Por estos días, el aeropuerto de Ezeiza luce colmado. Siempre. Cada día, a toda hora. No importa que el dólar aumente, que la incertidumbre del futuro laboral golpee la puerta o que las pantallas se inunden de malas noticias. Ni siquiera importa que la selección nacional no ofrezca garantías más allá de una zurda llena de magia. Acá no importa nada. Somos Argentina, y la seguimos adonde va. Hoy es Rusia, pero antes fue Brasil, y fue Sudáfrica, y fue Alemania y, pese a que nadie quiera acordarse, incluso hasta a Japón fueron miles de banderas albicelestes.

Porque no nos importa nada. Tal vez sea por eso que respaldamos tan poco al genio del fútbol mundial, que sólo y con una mochila de toneladas cruzó el Ecuador y nos puso de frente al mundo. En fin, aquí estamos. Los argentinos se distinguen fácilmente en las salas de embarque. Un gran porcentaje se sube al avión con la camiseta puesta y, si no la lleva consigo, igual se hace notar. Esos tipos son los que hablan más fuerte, aventurando resultados, imaginando cruces y rezándole al que siempre nos ayuda, aunque rara vez madruguemos.

Todo vuelo que parte desde nuestras tierras, se debe una escala. La ruta más elegida tiene nombre y apellido. No pretendan que las aerolíneas salgan de sus formalismos, pero todos sabemos que donde dice Buenos Aires-Barcelona, Barcelona-Moscú debería decir Buenos Aires-Lionel Messi, Lionel Messi-Moscú.

Tal como lo hizo el propio elenco de Jorge Sampaoli, el paso previo de los argentinos se da en la casa del diez. Su costado profesional, laboral, rutinario -y agreguen las descripciones que quieran- se sitúa en Barcelona. Mientras, su corazón se queda en Rosario, donde hace pocos días declaró que invariablemente se imagina.

Casi como si sonara un mandato tácito del capitán argentino, sus compatriotas antes de ir a Rusia aterrizan en El Prat.

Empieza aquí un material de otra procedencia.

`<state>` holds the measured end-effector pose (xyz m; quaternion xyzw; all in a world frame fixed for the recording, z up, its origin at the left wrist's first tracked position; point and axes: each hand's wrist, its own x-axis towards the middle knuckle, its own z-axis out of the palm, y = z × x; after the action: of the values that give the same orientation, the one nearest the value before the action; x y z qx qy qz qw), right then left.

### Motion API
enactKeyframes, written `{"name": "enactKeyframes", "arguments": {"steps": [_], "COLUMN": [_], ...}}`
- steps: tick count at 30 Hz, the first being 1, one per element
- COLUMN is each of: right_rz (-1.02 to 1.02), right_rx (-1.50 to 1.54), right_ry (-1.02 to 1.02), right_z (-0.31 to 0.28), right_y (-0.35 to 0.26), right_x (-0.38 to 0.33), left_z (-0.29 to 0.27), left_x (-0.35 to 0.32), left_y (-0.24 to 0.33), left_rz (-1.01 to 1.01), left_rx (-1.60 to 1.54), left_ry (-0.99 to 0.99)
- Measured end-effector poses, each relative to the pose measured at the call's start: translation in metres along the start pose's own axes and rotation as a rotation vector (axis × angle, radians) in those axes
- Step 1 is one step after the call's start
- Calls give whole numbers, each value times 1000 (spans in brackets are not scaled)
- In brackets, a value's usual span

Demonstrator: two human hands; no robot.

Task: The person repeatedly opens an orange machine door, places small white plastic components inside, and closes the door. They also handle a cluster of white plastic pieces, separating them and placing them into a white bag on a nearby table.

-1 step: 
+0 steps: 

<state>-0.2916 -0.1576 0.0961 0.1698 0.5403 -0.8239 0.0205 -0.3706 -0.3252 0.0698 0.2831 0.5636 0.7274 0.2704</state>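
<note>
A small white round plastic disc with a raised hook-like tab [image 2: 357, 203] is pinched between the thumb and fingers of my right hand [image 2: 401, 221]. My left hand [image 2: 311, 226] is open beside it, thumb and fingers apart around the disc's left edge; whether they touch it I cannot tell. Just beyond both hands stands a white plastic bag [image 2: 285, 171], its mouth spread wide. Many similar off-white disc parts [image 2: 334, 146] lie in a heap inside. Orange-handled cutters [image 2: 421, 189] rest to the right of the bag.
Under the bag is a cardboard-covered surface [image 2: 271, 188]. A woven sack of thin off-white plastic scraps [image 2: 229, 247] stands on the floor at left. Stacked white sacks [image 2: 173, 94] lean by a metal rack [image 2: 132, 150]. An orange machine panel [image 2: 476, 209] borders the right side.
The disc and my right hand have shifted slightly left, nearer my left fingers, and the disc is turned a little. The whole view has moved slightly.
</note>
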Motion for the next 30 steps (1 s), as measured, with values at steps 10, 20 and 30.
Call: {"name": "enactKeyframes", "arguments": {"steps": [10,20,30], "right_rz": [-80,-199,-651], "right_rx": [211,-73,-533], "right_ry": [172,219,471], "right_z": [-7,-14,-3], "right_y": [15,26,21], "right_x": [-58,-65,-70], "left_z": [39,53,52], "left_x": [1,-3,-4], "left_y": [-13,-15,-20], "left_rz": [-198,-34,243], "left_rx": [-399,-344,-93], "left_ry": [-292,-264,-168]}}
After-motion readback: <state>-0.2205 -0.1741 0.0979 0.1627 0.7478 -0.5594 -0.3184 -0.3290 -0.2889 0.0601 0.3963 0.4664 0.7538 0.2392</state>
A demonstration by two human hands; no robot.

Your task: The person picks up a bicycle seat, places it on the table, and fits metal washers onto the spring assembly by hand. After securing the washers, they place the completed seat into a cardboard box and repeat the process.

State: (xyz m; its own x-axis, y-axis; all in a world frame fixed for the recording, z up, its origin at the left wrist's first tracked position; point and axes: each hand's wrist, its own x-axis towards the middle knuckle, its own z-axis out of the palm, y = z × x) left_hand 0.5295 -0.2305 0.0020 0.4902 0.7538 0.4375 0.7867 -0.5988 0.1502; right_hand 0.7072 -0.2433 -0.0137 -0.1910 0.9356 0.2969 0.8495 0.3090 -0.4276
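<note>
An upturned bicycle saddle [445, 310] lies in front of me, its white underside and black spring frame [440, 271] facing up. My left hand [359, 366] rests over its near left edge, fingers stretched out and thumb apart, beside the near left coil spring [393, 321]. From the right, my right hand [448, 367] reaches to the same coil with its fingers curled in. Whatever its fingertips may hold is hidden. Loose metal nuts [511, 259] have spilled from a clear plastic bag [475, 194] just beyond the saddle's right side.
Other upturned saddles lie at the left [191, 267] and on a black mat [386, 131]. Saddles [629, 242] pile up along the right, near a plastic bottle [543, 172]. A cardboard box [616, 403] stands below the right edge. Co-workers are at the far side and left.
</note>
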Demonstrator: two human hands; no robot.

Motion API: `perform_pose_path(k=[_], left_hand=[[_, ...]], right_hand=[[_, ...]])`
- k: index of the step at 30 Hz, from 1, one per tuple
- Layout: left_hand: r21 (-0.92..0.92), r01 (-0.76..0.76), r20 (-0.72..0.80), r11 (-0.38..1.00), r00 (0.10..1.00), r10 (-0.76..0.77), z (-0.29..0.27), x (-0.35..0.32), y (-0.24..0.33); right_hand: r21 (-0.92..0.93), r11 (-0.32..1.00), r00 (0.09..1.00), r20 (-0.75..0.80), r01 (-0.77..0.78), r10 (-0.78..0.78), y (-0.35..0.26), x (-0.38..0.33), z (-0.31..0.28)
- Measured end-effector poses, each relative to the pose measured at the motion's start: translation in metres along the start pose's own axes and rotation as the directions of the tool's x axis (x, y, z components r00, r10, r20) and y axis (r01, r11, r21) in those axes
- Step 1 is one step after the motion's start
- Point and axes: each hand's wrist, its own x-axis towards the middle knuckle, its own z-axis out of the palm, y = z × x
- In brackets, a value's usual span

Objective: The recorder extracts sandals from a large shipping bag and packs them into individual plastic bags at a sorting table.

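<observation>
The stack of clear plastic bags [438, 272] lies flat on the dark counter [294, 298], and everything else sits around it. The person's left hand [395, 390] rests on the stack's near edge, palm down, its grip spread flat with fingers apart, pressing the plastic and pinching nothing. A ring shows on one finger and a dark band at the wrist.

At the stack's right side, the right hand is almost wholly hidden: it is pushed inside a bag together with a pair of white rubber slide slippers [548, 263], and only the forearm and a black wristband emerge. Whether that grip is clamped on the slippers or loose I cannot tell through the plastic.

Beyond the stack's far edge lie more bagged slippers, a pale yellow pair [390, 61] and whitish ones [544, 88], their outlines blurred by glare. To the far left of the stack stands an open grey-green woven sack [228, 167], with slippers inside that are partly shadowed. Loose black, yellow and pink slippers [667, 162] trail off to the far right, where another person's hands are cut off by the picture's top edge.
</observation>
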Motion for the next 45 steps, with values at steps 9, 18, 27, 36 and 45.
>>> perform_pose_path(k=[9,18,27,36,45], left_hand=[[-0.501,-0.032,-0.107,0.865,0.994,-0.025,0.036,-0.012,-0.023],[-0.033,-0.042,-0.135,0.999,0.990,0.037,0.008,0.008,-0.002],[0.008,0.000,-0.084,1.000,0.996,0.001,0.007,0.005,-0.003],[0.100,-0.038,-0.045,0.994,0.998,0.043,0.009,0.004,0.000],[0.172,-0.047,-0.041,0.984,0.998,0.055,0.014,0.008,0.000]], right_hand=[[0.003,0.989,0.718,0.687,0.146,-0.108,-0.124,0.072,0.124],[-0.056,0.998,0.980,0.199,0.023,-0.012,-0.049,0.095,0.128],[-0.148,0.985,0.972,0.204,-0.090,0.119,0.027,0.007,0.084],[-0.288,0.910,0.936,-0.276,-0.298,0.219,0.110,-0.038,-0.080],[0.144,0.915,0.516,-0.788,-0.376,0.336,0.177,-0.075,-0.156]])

Es que Leo no será Gaudí pero es una pieza que el fútbol jamás quitará de la historia de su arquitectura. Se inspira en el Mediterráneo mejor que Serrat para inventar y cantar goles como ningún otro. Y algunos que duermen en la Rambla, antes que abra sus puertas el mercado de La Boquería, dicen que cuando se desvelan pasan por la Sagrada Familia y lo encuentran creando los milagros que surgen desde esta ciudad que grita independencia en cada vuelo de las aves de la Plaza Catalunya.

“Es como cuando el Diego jugaba en el Nápoli, que todos éramos hinchas del Nápoli. Bueno, ahora somos todos del Barsa. Y así como cuando juega el Nápoli todavía queremos que gane va a pasar dentro de unos años con el Barsa. Ojalá como Maradona, Messi levante la copa del mundo. Venimos a ver eso”, resume uno de los miles que pasa con la albiceleste y el diez en la espalda, antes de hacer el trámite en Migraciones.

Nuestra sociedad que goza de ser espectadora, y cede su lugar protagónico al oportunista de turno, entiende que también debe ocupar ese rol del otro lado del Atlántico. En tiempos en los que las mujeres nos invitan a sumarnos a su acción, los futboleros nos vamos volando, altos en el cielo, colgados en las alas de un crack que sueña con los pies en la tierra.